One happy point I noticed in Ben’s post was the senior economist from FRB of KC mentioning that Second Wave of FC’s — the one coming from the mortgages written in 05 and 06 — the same Second Wave we all saw a couple of years ago in the Ivy Zellman chart. Whenever we hear some REIC shill pathetically touting the latest Good News, we need not worry that we are missing the proverbial boat — we need only remember that reset-volume chart and what it means for 2010-2011.

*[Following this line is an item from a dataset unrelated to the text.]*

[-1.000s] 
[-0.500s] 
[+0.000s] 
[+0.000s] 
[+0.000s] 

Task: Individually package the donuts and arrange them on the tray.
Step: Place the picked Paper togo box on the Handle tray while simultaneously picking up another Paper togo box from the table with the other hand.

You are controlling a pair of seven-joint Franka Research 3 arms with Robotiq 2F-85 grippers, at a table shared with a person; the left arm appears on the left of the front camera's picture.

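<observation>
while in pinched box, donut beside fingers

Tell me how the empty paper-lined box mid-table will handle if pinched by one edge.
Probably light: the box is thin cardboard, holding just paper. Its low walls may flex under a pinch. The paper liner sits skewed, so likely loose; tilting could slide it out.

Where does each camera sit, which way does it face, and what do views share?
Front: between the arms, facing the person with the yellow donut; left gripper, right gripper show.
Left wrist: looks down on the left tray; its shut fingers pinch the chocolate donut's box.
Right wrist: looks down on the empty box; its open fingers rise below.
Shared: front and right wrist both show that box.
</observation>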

Those flyover country Fed economists are getting mighty uppity, IMO. First Thomas Hoenig boldly opines that too-big-to-fail has failed, and now Kelly Edmiston points out that a foreclosure tsunami is about to drown all the green shoots that Bernanke and friends think they see. I am forever grateful to the Kansas City Federal Reserve economists who have the courage to put the lie to the Ministers of Truth.
Wall Street Journal
* REAL ESTATE
* APRIL 25, 2009
There’s No Place Like (Someone Else’s) Home
To Help Sell Houses, Temps Are Moved In; Hanging Baby Photos
By ELIZABETH WILLIAMSON
OCEANSIDE, Calif. — The fragrance of sage-scented candles and sounds of jazz fill the air of a 2,600-square-foot house a block from the beach. Tiger-striped chairs flank tables crafted from exotic woods. Photos of a chubby baby hang on the walls. Whoever occupies 211 Windward Way, they seem to live the good life.
Too good to be true, in fact. The house is owned by a builder, who hasn’t been able to sell it for more than a year. And while someone really does live here, it’s as part of an elaborate bit of stagecraft aimed at moving Southern California’s echoing inventory of luxury vacant homes.
This $1.2 million seaside pied-a-terre is occupied by Johnna Clavin, a 45-year-old Los Angeles event planner and decorator who has seen business slow. In exchange for giving the townhouse a stylishly lived-in look, she gets to stay there at a steep discount and stands to earn a bonus if the house sells fast.
“This is the perfect scenario for the times that we’re in,” she says.